Menu Close

What is the difference between GM-CSF and G-CSF?

What is the difference between GM-CSF and G-CSF?

In summary, although G-CSF and GM-CSF are molecularly cloned myeloid growth factors, their biology and clinical effects differ. GM-CSF has a much wider activity spectrum in animals and humans. In persons with lung infection and/or ARDS, GM-CSF may be a safer drug than G-CSF.

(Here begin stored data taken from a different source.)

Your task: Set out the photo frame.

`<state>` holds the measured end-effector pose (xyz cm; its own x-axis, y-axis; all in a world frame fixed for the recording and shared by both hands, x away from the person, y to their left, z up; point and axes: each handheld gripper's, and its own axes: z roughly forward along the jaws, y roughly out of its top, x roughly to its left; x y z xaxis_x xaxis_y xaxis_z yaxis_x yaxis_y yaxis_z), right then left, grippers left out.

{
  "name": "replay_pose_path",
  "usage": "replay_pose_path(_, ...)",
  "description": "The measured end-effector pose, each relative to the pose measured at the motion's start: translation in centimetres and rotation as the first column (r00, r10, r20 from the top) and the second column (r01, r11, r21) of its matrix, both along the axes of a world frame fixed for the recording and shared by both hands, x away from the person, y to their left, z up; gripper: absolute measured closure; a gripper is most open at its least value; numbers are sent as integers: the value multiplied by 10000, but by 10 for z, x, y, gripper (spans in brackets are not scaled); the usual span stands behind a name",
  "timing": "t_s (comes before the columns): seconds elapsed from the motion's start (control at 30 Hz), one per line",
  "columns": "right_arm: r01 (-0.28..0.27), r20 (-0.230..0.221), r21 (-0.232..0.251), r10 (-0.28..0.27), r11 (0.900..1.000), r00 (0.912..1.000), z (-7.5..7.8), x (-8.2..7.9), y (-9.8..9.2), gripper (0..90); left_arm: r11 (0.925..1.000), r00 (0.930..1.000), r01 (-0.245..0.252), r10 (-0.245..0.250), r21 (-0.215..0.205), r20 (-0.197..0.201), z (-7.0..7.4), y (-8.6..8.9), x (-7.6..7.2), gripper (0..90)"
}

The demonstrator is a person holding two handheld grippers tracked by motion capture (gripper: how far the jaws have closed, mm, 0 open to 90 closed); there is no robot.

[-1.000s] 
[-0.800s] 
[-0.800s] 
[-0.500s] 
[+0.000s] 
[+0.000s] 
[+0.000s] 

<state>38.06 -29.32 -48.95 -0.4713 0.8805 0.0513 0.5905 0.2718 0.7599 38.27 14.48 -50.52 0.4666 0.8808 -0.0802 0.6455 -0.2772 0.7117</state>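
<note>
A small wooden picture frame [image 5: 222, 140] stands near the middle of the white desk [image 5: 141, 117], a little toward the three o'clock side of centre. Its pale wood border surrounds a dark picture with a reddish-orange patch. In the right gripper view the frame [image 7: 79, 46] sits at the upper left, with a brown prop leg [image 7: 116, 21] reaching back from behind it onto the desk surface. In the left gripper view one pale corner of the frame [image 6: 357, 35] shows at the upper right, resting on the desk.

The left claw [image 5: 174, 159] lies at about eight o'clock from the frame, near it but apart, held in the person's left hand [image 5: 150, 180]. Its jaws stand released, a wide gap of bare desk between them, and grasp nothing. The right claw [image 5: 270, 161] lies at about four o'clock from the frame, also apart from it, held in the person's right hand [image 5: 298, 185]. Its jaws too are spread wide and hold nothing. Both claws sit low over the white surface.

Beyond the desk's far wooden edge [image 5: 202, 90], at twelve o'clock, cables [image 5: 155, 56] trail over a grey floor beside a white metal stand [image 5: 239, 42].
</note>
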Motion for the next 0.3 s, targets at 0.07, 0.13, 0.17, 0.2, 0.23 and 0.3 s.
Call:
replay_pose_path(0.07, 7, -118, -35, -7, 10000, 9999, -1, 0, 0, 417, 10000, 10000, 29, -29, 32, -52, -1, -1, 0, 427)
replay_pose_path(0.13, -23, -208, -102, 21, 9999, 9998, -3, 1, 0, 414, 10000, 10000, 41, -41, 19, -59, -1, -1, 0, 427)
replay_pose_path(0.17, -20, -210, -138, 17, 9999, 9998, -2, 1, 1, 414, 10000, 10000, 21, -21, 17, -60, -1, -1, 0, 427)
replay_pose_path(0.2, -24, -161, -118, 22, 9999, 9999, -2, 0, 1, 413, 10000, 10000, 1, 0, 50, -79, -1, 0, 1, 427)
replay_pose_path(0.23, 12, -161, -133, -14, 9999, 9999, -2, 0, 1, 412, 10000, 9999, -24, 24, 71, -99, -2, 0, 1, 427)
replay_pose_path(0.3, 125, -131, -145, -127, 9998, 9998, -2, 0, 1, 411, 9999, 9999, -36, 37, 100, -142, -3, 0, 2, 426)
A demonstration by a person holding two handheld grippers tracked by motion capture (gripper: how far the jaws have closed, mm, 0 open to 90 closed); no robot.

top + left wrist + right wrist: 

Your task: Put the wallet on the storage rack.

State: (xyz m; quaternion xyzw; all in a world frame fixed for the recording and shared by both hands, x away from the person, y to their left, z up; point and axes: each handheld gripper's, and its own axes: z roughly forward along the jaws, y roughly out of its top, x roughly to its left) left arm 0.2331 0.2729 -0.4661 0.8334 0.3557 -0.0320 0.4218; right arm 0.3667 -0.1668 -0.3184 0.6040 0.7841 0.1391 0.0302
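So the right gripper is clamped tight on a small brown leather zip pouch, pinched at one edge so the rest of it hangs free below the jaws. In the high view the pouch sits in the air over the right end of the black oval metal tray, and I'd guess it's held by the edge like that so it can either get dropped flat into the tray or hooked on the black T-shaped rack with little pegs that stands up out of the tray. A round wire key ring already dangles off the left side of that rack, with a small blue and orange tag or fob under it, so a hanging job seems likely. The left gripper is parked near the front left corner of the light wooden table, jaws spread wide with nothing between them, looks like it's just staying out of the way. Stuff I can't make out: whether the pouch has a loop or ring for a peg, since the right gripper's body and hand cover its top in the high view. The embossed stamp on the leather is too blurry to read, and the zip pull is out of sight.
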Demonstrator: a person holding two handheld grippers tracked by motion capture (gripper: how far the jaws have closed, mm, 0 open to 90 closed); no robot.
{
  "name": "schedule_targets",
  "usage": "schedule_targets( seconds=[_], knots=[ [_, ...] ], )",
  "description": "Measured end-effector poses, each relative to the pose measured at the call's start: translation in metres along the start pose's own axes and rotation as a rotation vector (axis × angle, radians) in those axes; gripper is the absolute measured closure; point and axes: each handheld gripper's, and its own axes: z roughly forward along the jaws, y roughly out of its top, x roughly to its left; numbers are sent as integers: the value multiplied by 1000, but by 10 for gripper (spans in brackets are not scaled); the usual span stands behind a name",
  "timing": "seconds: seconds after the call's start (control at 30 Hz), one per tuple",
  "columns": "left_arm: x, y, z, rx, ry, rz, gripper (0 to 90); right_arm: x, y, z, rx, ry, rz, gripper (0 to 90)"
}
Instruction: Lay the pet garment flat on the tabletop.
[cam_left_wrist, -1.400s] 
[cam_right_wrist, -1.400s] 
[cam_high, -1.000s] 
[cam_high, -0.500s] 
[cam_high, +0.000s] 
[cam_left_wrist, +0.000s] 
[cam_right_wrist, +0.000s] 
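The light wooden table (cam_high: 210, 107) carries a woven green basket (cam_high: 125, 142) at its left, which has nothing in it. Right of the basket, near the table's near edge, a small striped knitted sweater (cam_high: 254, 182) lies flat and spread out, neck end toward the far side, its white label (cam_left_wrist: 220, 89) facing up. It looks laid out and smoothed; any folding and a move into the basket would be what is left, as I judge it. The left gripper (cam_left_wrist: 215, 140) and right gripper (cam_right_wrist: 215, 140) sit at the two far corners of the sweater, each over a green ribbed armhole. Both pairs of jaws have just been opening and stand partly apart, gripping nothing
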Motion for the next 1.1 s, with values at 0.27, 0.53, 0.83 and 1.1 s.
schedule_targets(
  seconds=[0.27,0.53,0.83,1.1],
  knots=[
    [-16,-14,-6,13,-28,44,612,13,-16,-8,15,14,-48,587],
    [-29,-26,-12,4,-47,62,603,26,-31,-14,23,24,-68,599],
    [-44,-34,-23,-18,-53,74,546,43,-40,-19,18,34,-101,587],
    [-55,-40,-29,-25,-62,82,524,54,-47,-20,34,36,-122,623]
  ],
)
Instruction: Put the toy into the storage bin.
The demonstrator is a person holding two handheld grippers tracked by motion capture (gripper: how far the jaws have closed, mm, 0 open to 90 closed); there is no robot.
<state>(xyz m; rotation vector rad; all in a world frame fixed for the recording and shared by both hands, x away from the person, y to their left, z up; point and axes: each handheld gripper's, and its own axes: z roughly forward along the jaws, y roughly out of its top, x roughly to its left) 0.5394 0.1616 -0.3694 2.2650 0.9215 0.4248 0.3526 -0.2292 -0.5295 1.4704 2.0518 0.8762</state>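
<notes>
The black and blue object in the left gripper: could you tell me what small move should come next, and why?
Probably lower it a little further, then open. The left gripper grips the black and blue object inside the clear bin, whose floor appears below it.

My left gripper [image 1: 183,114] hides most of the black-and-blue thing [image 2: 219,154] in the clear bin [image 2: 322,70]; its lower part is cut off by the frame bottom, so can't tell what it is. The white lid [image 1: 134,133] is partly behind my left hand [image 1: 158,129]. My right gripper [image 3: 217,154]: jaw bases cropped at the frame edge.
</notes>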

What is G-CSF for neutropenia?

A drug used under the brand names Neupogen, Zarxio, and Nivestym to treat neutropenia (a lower-than-normal number of white blood cells), prevent infection, and prepare the blood for the collection of certain types of blood cells, and under the brand name Granix to treat neutropenia.

What does G-CSF mean?

G-CSF is a type of growth factor. You might have G-CSF after chemotherapy to help your white blood cells recover after treatment. Or you might have it before and after a stem cell transplant.

What is G-CSF Mobilization?

Introduction. Granulocyte colony-stimulating factor (G-CSF) has been routinely used to therapeutically mobilize hematopoietic stem cells (HSC) to the bloodstream for transplantation for over two decades. 1.

When do you give G-CSF in febrile neutropenia?

For chemotherapy-induced neutropenia, G-CSF is administered until there is >1000 neutrophils/µl. For congenital neutropenias, the goal is to maintain neutrophil counts ~ 750/µl. G-CSF is well tolerated. Transient fever and bone pain are more commonly observed in those receiving GM-CSF.

Does G-CSF increased WBC?

G-CSF (granulocyte-colony stimulating factor) is a type of protein called a growth factor. It increases the number of some types of white blood cells in the blood. It can be used with chemotherapy.

Does G-CSF increase platelet count?

G-CSF administration induces an inflammatory process with endothelial cell activation. This is probably the reason why platelet volume increases after G-CSF use.

How fast does G-CSF work?

In addition to its proliferation- and survival-promoting activity, G-CSF treatment induces a rapid (within 4–24 h) and sustained elevation in absolute peripheral neutrophil numbers.

How does G-CSF mobilize stem cells?

G-CSF induces stem cell mobilization by decreasing bone marrow SDF-1 and up-regulating CXCR4. Nat Immunol. 2002 Jul;3(7):687-94.

When do you give G-CSF after chemo?

G-CSF is usually started 24 hours or more after your chemotherapy finishes. You usually have it daily. Your doctor or pharmacist will tell you how many injections you need. Some types of G-CSF stay in the body for longer.

When should I stop G-CSF?

Autologous transplants – Stop the G-CSF after 2 consecutive days of neutrophils >1.0 x 109/l. Note: Longer-acting Pegylated G-CSF is not approved for use in this setting.

How long does G-CSF stay in your system?

Simple pain relief You can also take ibuprofen up until 24 hours before your donation (which means on days 1-3 of G-CCSF, but not on the 4th day). You must not take aspirin; this is due to the fact it can stay in the system and affect platelet function for 7 days).

How long does it take for G-CSF to work?

This usually takes 5 to 7 days, although it can be longer. If you are having G-CSF before a stem cell transplant, you usually have your first dose 4 to 6 days before your stem cells are going to be collected.